Ich persönlich wundere mich seit Jahren, dass ständig mit einer Niedrigzinspolitik und expansiver Geldmengenpolitik auch bestimmte konjunkturpolitische Erwartungen verbunden sind. In der Wirtschaftspraxis wird aber nach ganz anderen Kriterien entschieden. Ich finde die aktuelle Untersuchung spricht eher für eine steigende Irrelevanz der Geldpolitik der Zentralbank für die Realwirtschaft.


Hintergrund Wirkungmechanismen der Geldpolitik

“Aufgrund des Einflusses, den die Geldpolitik auf die Finanzierungsbedingungen (nicht nur auf die Kosten, sondern auch auf die Verfügbarkeit von Krediten oder die Bereitschaft der Banken, bestimmte Risiken einzugehen) in einer Volkswirtschaft ausübt und auch aufgrund ihres Einflusses auf Konjunktur- und Inflationserwartungen kann die Geldpolitik auf Güterpreise, Vermögenspreise, Wechselkurs sowie auf Konsum und Investitionen einwirken.

Eine Zinssenkung trägt zum Beispiel zu einer Verringerung der Kreditkosten bei, die zu höherer Investitionstätigkeit sowie zum Kauf langlebiger Güter führt. Die Erwartung eines Konjunkturaufschwungs kann die Banken auch dazu veranlassen, ihre Kreditvergabepolitik zu lockern, was wiederum dazu führt, dass Unternehmen und Haushalte ihre Ausgaben erhöhen können. Bei niedrigeren Zinssätzen werden Aktien attraktiver, sodass das Vermögen der Haushalte steigt, was ebenfalls zu höheren Konsumausgaben beiträgt, während für Unternehmen die Attraktivität ihrer Investitionsprojekte zunimmt. Ein niedrigerer Zinssatz führt tendenziell auch zu einer Abwertung der Währung: Wenn importierte Güter teurer werden, steigt die Nachfrage nach inländischen Gütern. Alle diese Faktoren bewirken höhere Produktion und Beschäftigung sowie höhere Investitions- und Konsumausgaben. Wenn Güter- und Arbeitsmärkte ausgelastet sind, kann jedoch diese erhöhte Nachfrage ein Ansteigen der Preise und Löhne zur Folge haben.
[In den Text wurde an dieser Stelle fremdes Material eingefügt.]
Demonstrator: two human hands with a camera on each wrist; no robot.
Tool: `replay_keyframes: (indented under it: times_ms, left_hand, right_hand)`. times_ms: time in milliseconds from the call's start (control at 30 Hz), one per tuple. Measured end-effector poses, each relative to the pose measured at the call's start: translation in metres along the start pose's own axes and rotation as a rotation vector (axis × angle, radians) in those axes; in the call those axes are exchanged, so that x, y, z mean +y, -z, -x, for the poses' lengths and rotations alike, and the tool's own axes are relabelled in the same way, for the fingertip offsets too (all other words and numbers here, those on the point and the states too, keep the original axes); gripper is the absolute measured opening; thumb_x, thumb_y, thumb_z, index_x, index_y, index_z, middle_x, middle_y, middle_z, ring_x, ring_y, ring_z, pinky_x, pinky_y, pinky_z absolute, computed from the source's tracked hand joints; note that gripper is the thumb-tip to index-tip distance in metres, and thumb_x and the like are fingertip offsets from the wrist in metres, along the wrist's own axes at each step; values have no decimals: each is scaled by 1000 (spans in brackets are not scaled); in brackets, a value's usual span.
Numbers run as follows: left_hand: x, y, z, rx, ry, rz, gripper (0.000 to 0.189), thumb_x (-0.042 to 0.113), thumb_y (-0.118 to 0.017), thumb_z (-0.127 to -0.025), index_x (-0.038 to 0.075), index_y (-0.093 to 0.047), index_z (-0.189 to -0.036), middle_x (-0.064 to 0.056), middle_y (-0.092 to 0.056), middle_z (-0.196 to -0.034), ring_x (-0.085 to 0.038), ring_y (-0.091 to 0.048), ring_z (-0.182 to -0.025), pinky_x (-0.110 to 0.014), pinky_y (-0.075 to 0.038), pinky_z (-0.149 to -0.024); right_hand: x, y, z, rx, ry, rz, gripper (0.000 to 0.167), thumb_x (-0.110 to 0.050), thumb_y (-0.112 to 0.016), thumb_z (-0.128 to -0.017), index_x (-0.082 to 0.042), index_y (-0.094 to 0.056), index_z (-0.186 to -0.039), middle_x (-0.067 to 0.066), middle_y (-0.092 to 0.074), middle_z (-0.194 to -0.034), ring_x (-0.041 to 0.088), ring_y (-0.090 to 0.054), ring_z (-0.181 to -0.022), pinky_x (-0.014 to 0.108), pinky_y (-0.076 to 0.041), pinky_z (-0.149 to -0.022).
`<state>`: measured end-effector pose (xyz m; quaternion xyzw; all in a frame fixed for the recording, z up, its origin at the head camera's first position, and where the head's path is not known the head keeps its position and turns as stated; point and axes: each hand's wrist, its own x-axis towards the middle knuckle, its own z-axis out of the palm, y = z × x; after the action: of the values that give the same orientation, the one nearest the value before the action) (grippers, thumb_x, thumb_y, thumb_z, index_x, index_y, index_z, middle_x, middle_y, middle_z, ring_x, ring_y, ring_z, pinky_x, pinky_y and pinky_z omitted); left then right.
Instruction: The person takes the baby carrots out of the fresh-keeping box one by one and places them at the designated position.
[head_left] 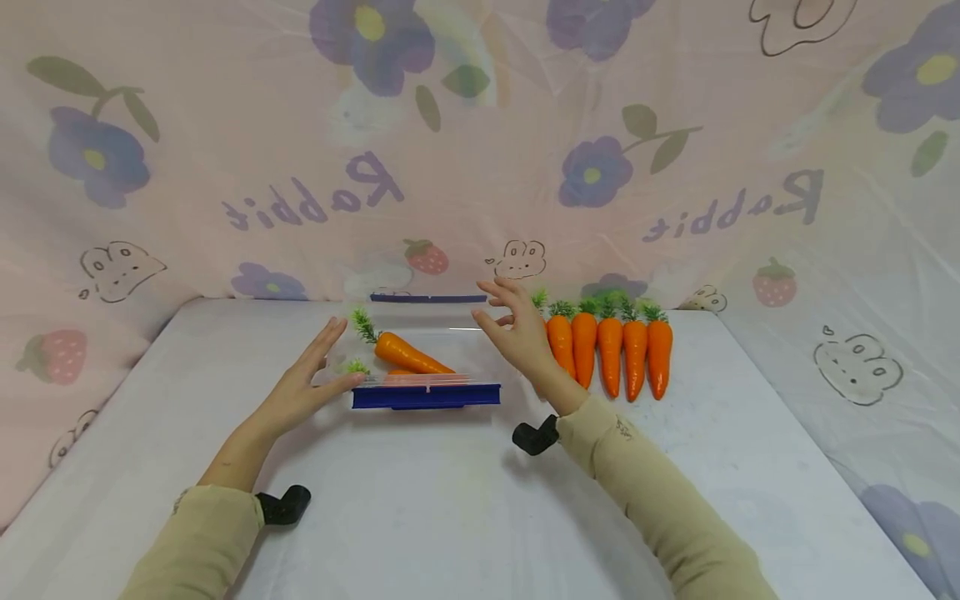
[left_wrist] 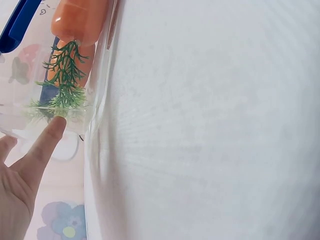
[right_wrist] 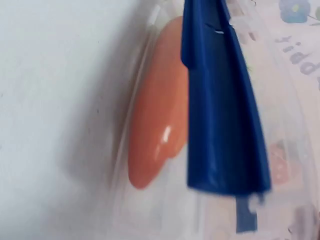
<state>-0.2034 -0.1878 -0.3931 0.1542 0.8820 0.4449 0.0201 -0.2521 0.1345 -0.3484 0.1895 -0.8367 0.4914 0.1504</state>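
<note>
A clear plastic container (head_left: 476, 354) with blue clips stands in the middle of the white table. Inside it, one carrot (head_left: 408, 354) with a green top lies slanted over another carrot, mostly hidden by the front wall. My left hand (head_left: 303, 383) is spread at the container's left end, its thumb at the front corner; in the left wrist view a fingertip is at the clear wall. Over the container's right end is my right hand (head_left: 517, 333), fingers loosely bent around nothing. The right wrist view shows the blue clip (right_wrist: 225, 130) in front of an orange carrot (right_wrist: 157, 110).
A row of several carrots (head_left: 635, 358) with leafy tops lies right of the container, its left end partly behind my right hand and wrist. A printed cloth (head_left: 480, 167) hangs behind the table. Black wrist mounts (head_left: 283, 506) stick out from both sleeves.
</note>
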Motion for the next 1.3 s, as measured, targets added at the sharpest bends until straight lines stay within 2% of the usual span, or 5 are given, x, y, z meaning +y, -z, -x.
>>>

Die genauere Art und Weise, wie sich geldpolitische Entscheidungen auf die Volkswirtschaft im Allgemeinen und das Preisniveau im Besonderen auswirken, wird geldpolitischer Transmissionsmechanismus genannt. Die einzelnen Verbindungen, über die diese geldpolitischen Impulse übertragen werden, werden als Transmissionskanäle bezeichnet. Die wichtigsten geldpolitischen Übertragungswege (Transmissionskanäle) sind in der Abbildung vereinfacht und schematisch dargestellt.”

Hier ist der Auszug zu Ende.